→ The task:
The result should be every line in the data below that carries the string "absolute".

===== Stored data =====

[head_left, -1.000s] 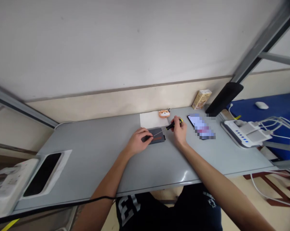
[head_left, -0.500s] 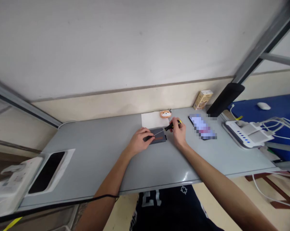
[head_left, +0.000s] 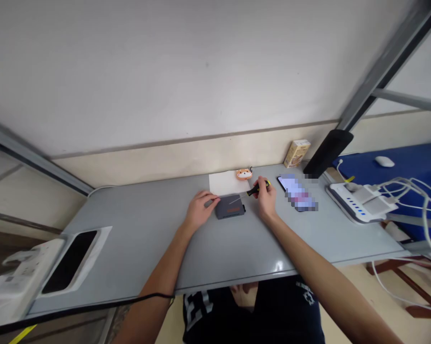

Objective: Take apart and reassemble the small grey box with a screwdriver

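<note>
1. Right hand has its fingers wrapped round the black-and-yellow handle of the screwdriver, shaft slanting down to the left over the box. Can't tell if the tip actually touches.
2. The dark grey box lies flat on the counter, between both hands, just in front of the white paper.
3. Left hand is at the box's back left corner, thumb and fingertips close together. Can't make out whether they're pinching anything.
4. My tip: I'd keep those left fingers steadying the corner and out of the tip's path, cos a box that light-looking probably skids.
5. That shaft's pretty low, so if you're turning a screw, stand it up square to the head first. Slanted, it'd likely slip and scratch the lid.
</note>
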Tool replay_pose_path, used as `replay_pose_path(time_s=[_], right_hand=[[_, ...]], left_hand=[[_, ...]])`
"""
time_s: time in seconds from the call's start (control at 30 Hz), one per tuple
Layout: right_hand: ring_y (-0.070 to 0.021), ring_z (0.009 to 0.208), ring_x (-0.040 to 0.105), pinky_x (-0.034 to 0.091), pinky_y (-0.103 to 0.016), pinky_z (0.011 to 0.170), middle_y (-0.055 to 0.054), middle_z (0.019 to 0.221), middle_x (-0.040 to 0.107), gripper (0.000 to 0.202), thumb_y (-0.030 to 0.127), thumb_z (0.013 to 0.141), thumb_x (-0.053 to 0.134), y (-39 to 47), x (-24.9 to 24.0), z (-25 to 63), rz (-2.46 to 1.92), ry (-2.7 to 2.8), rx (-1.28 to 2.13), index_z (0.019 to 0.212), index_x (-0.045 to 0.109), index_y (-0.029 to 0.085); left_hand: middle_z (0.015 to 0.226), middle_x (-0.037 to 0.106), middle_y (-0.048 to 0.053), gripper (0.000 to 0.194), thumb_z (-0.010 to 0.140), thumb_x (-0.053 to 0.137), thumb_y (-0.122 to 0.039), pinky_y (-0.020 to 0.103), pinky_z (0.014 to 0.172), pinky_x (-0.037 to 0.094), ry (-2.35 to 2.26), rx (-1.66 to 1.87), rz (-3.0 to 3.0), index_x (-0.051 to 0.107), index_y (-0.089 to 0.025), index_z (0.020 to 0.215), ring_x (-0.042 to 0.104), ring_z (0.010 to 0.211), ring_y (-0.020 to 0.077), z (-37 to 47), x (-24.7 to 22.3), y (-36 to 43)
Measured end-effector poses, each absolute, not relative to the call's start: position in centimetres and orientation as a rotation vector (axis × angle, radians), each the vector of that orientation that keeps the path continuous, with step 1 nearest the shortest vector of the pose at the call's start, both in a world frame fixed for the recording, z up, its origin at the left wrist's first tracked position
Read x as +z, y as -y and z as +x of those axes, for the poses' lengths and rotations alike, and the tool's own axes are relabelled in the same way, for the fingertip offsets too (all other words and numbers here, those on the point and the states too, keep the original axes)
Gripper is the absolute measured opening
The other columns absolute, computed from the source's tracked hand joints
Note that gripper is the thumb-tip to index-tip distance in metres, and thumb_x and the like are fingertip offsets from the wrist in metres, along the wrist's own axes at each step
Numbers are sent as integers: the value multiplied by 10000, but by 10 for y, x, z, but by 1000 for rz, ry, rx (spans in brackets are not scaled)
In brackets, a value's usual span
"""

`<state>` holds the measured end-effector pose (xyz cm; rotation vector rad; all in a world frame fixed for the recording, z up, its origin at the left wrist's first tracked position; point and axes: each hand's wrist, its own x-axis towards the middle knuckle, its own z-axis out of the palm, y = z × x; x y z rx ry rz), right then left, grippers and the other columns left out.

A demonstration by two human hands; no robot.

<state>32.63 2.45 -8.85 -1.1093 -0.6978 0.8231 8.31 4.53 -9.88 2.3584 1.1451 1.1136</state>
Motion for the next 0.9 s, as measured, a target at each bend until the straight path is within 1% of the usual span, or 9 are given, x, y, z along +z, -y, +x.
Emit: replay_pose_path(time_s=[0.17, 0.27, 0.4, 0.57, 0.7, 0.9], right_hand=[[-100, 518, 384, 316, -244, 474, 56, 586, 419, 484, 666, 837, 629, -28, -92, 330, -1146, 665, 826, 707, 573, 204], [-104, 527, 377, 319, -248, 480, 56, 594, 421, 477, 664, 826, 633, -30, -92, 331, -1150, 629, 837, 705, 562, 208], [-111, 524, 381, 324, -259, 483, 54, 586, 424, 475, 668, 819, 627, -31, -91, 334, -1162, 599, 847, 698, 547, 216], [-112, 541, 372, 313, -254, 487, 47, 600, 427, 461, 655, 819, 635, -32, -90, 337, -1157, 577, 857, 711, 562, 213], [-117, 573, 403, 329, -248, 504, 37, 624, 447, 444, 635, 825, 632, -33, -92, 338, -1174, 538, 855, 718, 569, 209], [-117, 576, 405, 328, -250, 515, 41, 624, 435, 447, 638, 823, 623, -34, -93, 339, -1198, 527, 854, 718, 564, 207]], left_hand=[[912, 706, 38, 152, 969, 645, -315, 344, 863, 510, -1375, 1035, 2301, 774, -234, 966, 635, 925, 203, 78, -98, -63], [906, 688, 39, 156, 962, 651, -323, 338, 849, 500, -1426, 933, 2345, 779, -237, 985, 632, 926, 209, 81, -95, -79], [941, 664, 43, 143, 948, 672, -313, 333, 881, 493, -1378, 893, 2413, 788, -236, 979, 630, 941, 205, 93, -95, -101], [983, 634, 42, 132, 936, 692, -312, 338, 932, 487, -1297, 871, 2483, 794, -244, 986, 626, 980, 202, 103, -101, -115], [1029, 639, 46, 135, 938, 679, -303, 350, 973, 483, -1290, 838, 2505, 794, -251, 987, 620, 1018, 209, 101, -105, -114], [1064, 662, 54, 162, 949, 652, -316, 377, 1014, 479, -1258, 805, 2466, 784, -240, 1005, 623, 1073, 224, 94, -100, -112]])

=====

→ Result:
Measured end-effector poses, each absolute, not relative to the call's start: position in centimetres and orientation as a rotation vector (axis × angle, radians), each the vector of that orientation that keeps the path continuous, with step 1 nearest the shortest vector of the pose at the call's start, both in a world frame fixed for the recording, z up, its origin at the left wrist's first tracked position
Gripper is the absolute measured opening
The other columns absolute, computed from the source's tracked hand joints

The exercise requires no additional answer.